*YOUR ASSIGNMENT:* Could you filter the data below down to the lines that hold the word "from"?

::: SOURCE MATERIAL

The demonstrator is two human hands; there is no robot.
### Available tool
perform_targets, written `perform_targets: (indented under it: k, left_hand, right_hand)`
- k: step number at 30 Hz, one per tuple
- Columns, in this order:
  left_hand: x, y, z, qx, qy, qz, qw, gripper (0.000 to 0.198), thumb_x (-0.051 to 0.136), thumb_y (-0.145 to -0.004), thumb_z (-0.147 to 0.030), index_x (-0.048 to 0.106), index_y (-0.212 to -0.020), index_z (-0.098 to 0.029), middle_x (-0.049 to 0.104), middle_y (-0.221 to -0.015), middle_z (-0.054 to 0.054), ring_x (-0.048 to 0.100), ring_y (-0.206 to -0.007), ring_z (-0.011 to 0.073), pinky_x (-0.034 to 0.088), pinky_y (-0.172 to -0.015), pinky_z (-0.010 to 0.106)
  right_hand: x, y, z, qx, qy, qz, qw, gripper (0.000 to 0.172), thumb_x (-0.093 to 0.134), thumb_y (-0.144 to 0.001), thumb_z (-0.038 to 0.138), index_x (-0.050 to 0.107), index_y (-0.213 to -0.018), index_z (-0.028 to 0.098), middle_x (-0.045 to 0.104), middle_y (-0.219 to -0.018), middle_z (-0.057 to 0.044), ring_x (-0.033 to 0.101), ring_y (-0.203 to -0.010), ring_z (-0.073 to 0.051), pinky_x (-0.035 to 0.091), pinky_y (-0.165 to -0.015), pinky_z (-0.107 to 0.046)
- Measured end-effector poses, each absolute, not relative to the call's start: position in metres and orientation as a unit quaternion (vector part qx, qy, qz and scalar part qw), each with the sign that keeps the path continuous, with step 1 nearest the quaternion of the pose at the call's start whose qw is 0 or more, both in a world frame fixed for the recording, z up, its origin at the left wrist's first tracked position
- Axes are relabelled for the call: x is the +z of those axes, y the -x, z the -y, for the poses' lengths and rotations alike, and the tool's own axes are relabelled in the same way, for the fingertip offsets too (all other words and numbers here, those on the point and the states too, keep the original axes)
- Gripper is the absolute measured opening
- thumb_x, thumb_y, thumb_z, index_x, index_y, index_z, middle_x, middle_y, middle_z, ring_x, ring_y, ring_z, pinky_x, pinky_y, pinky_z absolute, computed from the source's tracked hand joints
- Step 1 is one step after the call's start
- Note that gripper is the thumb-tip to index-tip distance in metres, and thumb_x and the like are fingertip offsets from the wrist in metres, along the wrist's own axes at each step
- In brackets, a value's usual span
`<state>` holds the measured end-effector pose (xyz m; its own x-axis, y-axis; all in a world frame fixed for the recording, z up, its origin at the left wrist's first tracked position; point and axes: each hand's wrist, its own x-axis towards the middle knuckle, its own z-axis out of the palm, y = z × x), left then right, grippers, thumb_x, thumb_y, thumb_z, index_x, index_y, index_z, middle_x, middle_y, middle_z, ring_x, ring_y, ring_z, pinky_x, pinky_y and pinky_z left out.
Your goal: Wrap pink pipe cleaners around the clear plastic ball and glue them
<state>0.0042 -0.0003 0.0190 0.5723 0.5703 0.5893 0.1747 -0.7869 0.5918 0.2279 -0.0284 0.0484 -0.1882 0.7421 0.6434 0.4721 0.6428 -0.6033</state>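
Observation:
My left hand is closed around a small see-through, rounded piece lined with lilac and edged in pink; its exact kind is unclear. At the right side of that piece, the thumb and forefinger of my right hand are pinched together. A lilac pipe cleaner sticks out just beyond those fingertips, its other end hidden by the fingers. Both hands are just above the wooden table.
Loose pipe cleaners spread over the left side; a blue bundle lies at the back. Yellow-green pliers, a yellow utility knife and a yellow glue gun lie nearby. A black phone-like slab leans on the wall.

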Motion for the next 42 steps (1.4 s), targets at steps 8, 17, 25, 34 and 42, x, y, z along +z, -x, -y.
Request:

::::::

*RESULT OF THIS TASK:*
- thumb_x, thumb_y, thumb_z, index_x, index_y, index_z, middle_x, middle_y, middle_z, ring_x, ring_y, ring_z, pinky_x, pinky_y, pinky_z absolute, computed from the source's tracked hand joints
- Note that gripper is the thumb-tip to index-tip distance in metres, and thumb_x and the like are fingertip offsets from the wrist in metres, along the wrist's own axes at each step

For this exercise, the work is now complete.